The Mormon Tabernacle is famous for its "you can hear a pin drop" acoustics, which missionaries show off on visitor tours by literally dropping a pin.
But for the past two years the only sound inside the home of The Mormon Tabernacle Choir has been the pounding of hammers and nails as workers did renovation and seismic upgrade work.
Gordon B. Hinckley, president of The Church of Jesus Christ of Latter-day Saints was expected to reopen the building Saturday with a rededication ceremony during the faith's annual spring conference.
Mormons gather twice a year — in April and October — to hear inspirational words from church leaders.
Beginning in 1867, Latter-day Saints held those meetings in the 10,000-seat Tabernacle, moving in 1999 to a new 21,000-seat state-of-the-art conference center across the street.
The Tabernacle stands as a testament to faith and community, church elder Marlin K. Jensen said Friday during a tour for the news media.
"Until the day they removed the scaffolding, half the people at least thought this whole thing would fall down," said Elder Jensen, a member of the First Quorum of the Seventy.
Thanks to Elder Jensen's great-great grandfather Henry Grow, it didn't.
A bridge builder, Grow is credited with the vision that married designs for bridge trusses to the building's construction that allows the Tabernacle's 150-foot wide roof to arch over its interior without needing support.
"It's really an engineering marvel," renovation architect Roger Jackson of FFKR Architects said. "They built it to last and they built it the absolute best that they could. That was our charge to, to do (renovation) well and to keep this building so that it could be used. It's not a museum piece in a glass box."
The building was designated a National Historic Landmark in 1970 and in 1971 was recognized by the American Society of Civil Engineers as an engineering milestone.
In the heart of downtown, the Tabernacle and its neighbor the Salt Lake Temple make up the central features of the church's Temple Square. The square and its surrounding three-block campus is Utah's most-visited attraction, drawing between 3 million and 5 million visitors annually, according to state and church statistics.

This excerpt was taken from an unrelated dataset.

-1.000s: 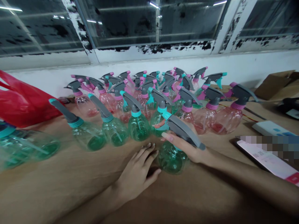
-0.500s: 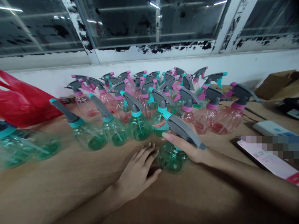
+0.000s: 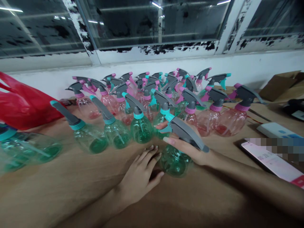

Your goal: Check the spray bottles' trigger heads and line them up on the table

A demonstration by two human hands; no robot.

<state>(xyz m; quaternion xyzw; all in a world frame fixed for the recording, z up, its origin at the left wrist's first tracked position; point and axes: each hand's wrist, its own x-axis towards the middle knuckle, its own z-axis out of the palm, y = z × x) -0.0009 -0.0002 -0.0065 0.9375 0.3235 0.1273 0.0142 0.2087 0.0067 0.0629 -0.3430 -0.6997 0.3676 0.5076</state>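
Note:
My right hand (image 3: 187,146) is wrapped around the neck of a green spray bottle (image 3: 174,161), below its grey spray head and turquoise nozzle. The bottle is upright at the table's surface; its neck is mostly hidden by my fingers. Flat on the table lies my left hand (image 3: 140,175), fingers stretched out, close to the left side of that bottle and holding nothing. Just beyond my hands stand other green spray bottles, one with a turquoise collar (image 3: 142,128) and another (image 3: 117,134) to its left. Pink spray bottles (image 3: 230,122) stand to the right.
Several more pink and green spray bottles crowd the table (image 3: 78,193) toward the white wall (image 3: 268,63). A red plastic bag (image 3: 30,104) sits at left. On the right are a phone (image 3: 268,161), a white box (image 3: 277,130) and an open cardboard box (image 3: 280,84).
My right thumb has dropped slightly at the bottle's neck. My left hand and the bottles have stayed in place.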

By comparison, in 2005, the state's five national parks combined drew only 5 million, the state Office of Tourism said.
Before its closure in 2005, the Tabernacle was one of the busiest facilities on the church campus, with more than 500 scheduled events, including broadcasts of the choir's weekly television and radio program "Music and the Spoken Word" and daily organ concerts. World-renowned performers and dignitaries have also graced its rostrum, including 12 U.S. presidents, from James Garfield to John F. Kennedy.

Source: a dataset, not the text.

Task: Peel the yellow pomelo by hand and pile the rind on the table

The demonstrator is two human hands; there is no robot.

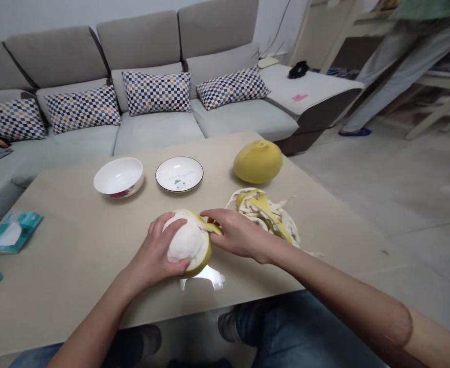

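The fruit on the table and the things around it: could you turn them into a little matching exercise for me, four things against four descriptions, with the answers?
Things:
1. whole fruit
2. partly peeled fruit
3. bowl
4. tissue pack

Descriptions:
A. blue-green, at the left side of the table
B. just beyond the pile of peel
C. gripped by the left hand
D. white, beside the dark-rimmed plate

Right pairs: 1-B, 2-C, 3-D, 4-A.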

Grow kept no journals of the Tabernacle's construction which began in 1863, 17 years after Mormons settled the Salt Lake valley, Elder Jensen said. But family folklore and Mormon historians say its oval design was inspired by an egg. An account of a conversation between then-church President Brigham Young and Grow was recorded by Young's daughter Clarissa.
"(It) apparently involved Brigham Young slicing an egg lengthwise, rather than in half," he said.
The Tabernacle stands 250 feet by 150 feet and 75 feet tall. It has 44 stone pillars that are 24 feet high.
Engineers reinforced the pillars with steel bars and reinforced the foundations with concrete. Steel boxes and trusses were added to the original wood trusses and secured to the reinforced piers.
In addition, construction crews excavated the building underneath the Tabernacle's pipe organ to make way for new offices, dressing rooms, rehearsal halls and recording studios for the choir.
The main hall also got some fresh paint and other cosmetic work, including new gold leafing on the organ's pipes. Several staircases were relocated to facilitate better movement and the curved ceiling was patched and repainted.
"They tell me the acoustics are as good or better," said Dean Davies, who oversees physical facilities for the church.
Not everyone will be pleased with some of the changes, church officials acknowledge.
The original pine pews have been replaced with locally designed oak ones and a baptismal font where generations of Mormons have been baptized was also removed. Seating capacity in the Tabernacle has dropped by about 1,000.
What wasn't lost was the warmth and intimacy the space provides, said Jackson, who called the Tabernacle "hallowed ground" and said designers tried to use the least invasive methods to upgrade the facility, make physical improvements and add new technology.
Elder Jensen believes Grow would be pleased.
"I think they've honored the integrity of it all," he said. "In the beginning and even today, it was a gathering place ... the Temple and the Tabernacle, in a way, they represent the Mecca of Mormonism and everyone wants to come here."
The Tabernacle's opening coincides with an exhibit at the Church Museum of History and Art just across the street. The exhibit walks visitors through the life of the Tabernacle, from conception to construction and use. It features a life-size model of the huge wooden beams that were cut on a curve and with bolted wooden pegs and recycled iron ox shoes and then lashed with rawhide.
"The Tabernacle is a microcosm of who we are as a community, who we are as a religious faith and 100 years of our history," museum curator Richard G. Oman said.